Run time: 1 hour 49 minutes
Stars: Jon Hamm, Mark Pellegrino, Rosamund Pike
Director: Brad Armstrong
Don't underestimate hunk-turned-thespian Jon Hamm, 47. After his first role as “Gorgeous Guy at Bar” on Ally McBeal, he won prestigious TV awards in drama and comedy on Mad Men and Unbreakable Kimmy Schmidt, and in the past 14 months his movie roles have wowed highbrows: a robot mensch in Marjorie Prime, a hothead robber in Baby Driver, a memorabilia dealer to the bereaved in Nostalgia, and now his best post-Mad Men performance yet, dipsomaniac diplomat Mason Skiles in Beirut, a combination of a John le Carré tale and a Bourne film (writer Tony Gilroy wrote the first four Bournes).
Like Mad Men’s Don Draper, Skiles is a master talker even when he’s blotto. After violence erupts at a 1972 bigwigs party he’s hosting in Beirut, he quits the Middle East and government service, dives into a bottle, and becomes a lowly New England labor negotiator. His colleagues shake their heads and call him “a front-runner who stumbled.”
Sife Eddine El Amine/Bleecker Street
But when his ex-best pal Cal (Mark Pellegrino, 53), Beirut CIA station chief, gets kidnapped by terrorists in 1982, he’s the guy whose silver tongue everybody turns to. (The case is inspired by real CIA Beirut chief William Buckley’s 1984 kidnapping.) Bitter, sweaty, unshaven, Skiles makes his CIA handlers (Breaking Bad’s Dean Norris, 55, and Gone Girl’s Rosamund Pike) nervous, but he’s the one who knows best that when the talking stops, the fighting starts. The real problem in Beirut is people drunk on power.
Besides, the terrorist they’re negotiating with — who wants to trade Cal for the perpetrator of the Munich Olympics massacre whom Israel may be holding — was the orphaned teenager Skiles almost adopted back in 1972. In 1982, the youngster is swept up in Lebanon’s 1975-90 civil war, which killed as much as 7 percent of its population (equivalent to the death of everyone in America’s seven biggest cities).
Modern Beirut residents are irate about this movie, because the place is way safer now, if not quite the tolerantly diverse “Paris of the Middle East” it used to be. As Lebanon’s first Oscar nominee, 2018’s The Insult, reveals, the war’s tensions are still raw and dangerous, and if Beirut is unfair to the country’s current tourism industry, it vividly captures the nightmare world the city was, and the bewilderingly complicated maneuvers of Christians, Sunni, Shia, Druze, corrupt PLO leaders, Israel, and various factions in the CIA and U.S. government. When you glimpse a couple taking wedding photos in the rubble or a bullet-sprayed poster for the 1981 film Endless Love, you get the irony.

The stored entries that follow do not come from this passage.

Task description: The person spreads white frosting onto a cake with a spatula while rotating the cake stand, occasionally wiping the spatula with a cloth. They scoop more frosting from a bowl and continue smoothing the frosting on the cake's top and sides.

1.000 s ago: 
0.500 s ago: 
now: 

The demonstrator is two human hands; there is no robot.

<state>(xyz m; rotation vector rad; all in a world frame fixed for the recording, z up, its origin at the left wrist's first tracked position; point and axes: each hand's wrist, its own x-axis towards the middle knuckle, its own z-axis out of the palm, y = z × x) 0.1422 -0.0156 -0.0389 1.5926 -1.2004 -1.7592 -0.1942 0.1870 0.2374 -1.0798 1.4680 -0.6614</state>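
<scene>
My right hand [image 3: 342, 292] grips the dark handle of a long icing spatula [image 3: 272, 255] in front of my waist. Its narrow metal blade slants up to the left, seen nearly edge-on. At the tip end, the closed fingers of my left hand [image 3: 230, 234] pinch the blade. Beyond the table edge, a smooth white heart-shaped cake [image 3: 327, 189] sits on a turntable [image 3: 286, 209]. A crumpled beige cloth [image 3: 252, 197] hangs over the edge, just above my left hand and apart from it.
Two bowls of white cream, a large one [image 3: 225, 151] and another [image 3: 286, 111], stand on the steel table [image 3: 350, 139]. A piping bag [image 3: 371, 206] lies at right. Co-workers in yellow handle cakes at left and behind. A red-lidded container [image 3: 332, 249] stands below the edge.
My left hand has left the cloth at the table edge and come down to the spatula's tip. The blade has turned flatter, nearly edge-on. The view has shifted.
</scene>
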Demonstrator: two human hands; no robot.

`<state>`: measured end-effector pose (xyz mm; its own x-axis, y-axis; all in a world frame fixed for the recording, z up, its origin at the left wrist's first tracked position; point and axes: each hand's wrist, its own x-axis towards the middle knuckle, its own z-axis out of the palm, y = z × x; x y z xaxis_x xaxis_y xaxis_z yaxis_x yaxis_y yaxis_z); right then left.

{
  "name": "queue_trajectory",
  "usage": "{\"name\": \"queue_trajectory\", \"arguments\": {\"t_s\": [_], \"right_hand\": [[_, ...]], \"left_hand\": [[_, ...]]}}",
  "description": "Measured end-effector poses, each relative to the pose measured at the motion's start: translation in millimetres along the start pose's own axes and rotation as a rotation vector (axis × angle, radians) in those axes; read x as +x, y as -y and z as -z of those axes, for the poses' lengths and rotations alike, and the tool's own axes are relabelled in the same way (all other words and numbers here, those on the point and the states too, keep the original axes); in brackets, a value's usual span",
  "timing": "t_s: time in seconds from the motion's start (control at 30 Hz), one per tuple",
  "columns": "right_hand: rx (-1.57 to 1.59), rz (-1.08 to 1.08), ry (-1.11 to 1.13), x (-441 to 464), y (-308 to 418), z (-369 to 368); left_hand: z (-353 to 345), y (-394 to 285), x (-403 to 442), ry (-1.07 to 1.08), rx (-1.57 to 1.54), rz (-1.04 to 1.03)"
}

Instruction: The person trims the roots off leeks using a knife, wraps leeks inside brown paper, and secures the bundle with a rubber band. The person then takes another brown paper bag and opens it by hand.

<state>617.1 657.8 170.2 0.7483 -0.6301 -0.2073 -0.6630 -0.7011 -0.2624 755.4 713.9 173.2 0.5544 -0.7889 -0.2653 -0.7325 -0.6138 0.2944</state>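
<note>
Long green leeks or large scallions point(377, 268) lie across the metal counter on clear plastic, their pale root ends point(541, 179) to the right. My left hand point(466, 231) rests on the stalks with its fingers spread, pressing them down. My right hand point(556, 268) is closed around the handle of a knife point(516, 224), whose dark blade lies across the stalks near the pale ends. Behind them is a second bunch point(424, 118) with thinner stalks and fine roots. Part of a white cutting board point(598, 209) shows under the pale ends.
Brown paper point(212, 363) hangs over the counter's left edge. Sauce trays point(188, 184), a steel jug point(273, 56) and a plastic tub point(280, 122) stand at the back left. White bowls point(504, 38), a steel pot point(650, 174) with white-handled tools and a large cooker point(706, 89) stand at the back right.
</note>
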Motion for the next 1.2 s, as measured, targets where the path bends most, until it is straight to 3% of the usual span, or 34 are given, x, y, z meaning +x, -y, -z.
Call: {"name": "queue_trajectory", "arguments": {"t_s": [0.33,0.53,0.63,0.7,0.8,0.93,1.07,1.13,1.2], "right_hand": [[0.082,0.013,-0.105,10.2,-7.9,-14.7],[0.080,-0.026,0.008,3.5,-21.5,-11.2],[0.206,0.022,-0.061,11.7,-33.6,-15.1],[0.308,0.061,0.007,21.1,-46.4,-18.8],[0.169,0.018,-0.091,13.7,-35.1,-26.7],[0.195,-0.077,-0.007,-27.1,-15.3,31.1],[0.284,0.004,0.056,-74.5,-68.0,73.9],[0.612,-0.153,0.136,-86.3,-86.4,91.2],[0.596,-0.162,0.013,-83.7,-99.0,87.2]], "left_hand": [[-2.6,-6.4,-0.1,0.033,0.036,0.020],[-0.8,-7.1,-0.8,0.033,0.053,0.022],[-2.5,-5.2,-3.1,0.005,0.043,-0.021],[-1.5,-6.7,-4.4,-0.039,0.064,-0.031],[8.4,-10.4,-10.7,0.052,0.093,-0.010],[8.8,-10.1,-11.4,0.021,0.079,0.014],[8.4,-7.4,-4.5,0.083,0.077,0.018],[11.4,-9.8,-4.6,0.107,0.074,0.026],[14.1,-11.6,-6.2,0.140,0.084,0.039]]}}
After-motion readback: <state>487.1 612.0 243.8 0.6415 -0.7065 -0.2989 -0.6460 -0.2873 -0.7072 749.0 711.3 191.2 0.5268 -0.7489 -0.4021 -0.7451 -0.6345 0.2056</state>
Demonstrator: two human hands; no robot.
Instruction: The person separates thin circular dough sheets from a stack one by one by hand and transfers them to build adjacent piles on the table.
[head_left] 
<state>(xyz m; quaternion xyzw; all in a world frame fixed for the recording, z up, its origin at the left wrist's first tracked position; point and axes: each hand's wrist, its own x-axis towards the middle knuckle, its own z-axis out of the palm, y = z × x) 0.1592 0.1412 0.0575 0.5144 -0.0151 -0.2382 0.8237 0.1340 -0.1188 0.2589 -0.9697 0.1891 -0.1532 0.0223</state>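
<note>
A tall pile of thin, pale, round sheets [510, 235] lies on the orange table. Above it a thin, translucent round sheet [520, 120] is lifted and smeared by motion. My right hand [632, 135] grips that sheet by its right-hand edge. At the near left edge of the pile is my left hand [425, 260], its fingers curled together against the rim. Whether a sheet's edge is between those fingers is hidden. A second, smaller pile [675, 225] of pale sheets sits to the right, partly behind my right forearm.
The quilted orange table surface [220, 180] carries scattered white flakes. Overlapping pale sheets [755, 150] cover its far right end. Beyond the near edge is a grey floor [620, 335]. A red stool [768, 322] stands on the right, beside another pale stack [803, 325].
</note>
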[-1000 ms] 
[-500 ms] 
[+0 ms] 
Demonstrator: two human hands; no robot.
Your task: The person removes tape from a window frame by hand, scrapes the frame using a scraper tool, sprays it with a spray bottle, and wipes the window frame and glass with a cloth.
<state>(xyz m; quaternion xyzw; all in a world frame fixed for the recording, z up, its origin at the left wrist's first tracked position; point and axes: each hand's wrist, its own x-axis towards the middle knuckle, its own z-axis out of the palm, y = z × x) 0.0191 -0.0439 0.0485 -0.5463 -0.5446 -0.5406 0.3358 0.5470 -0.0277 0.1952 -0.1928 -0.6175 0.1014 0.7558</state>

Sife Eddine El Amine/Bleecker Street
Gilroy deftly sketches the 2,000-year-old conflicts without getting lost in the weeds, but the upshot is, Skiles can’t trust anyone, and there aren’t many good guys in sight, just angry people with Skiles in their gunsights. His alienation involves personal betrayals, giving it the melancholy tone of a le Carré novel.
Though in some ways a standard spy thriller, Beirut is smarter, more brooding and more reality-based than most. It’s a little like George Clooney and Ben Affleck’s more upbeat 2012 hostage movie, Argo, whose triple Oscars made this script possible to make 27 years after Gilroy wrote it.
But the real news here is the breakthrough performance of Hamm — and also Pike, as a hyper-competent hard chick like Jessica Chastain in Zero Dark Thirty, and grownups Norris and Boardwalk Empire’s Shea Whigham, 49, as Skiles' handlers. A good movie can’t solve Beirut’s problems, but it can help turn a hunk into a serious actor.